Your task is to print the listing exactly as it stands.

##### Dataset excerpt #####

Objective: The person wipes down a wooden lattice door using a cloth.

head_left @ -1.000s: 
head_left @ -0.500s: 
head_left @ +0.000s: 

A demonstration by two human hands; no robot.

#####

Answer space:
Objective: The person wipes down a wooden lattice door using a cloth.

head_left @ -1.000s: 
head_left @ -0.500s: 
head_left @ +0.000s: 

A demonstration by two human hands; no robot.

That covers the exercise completely.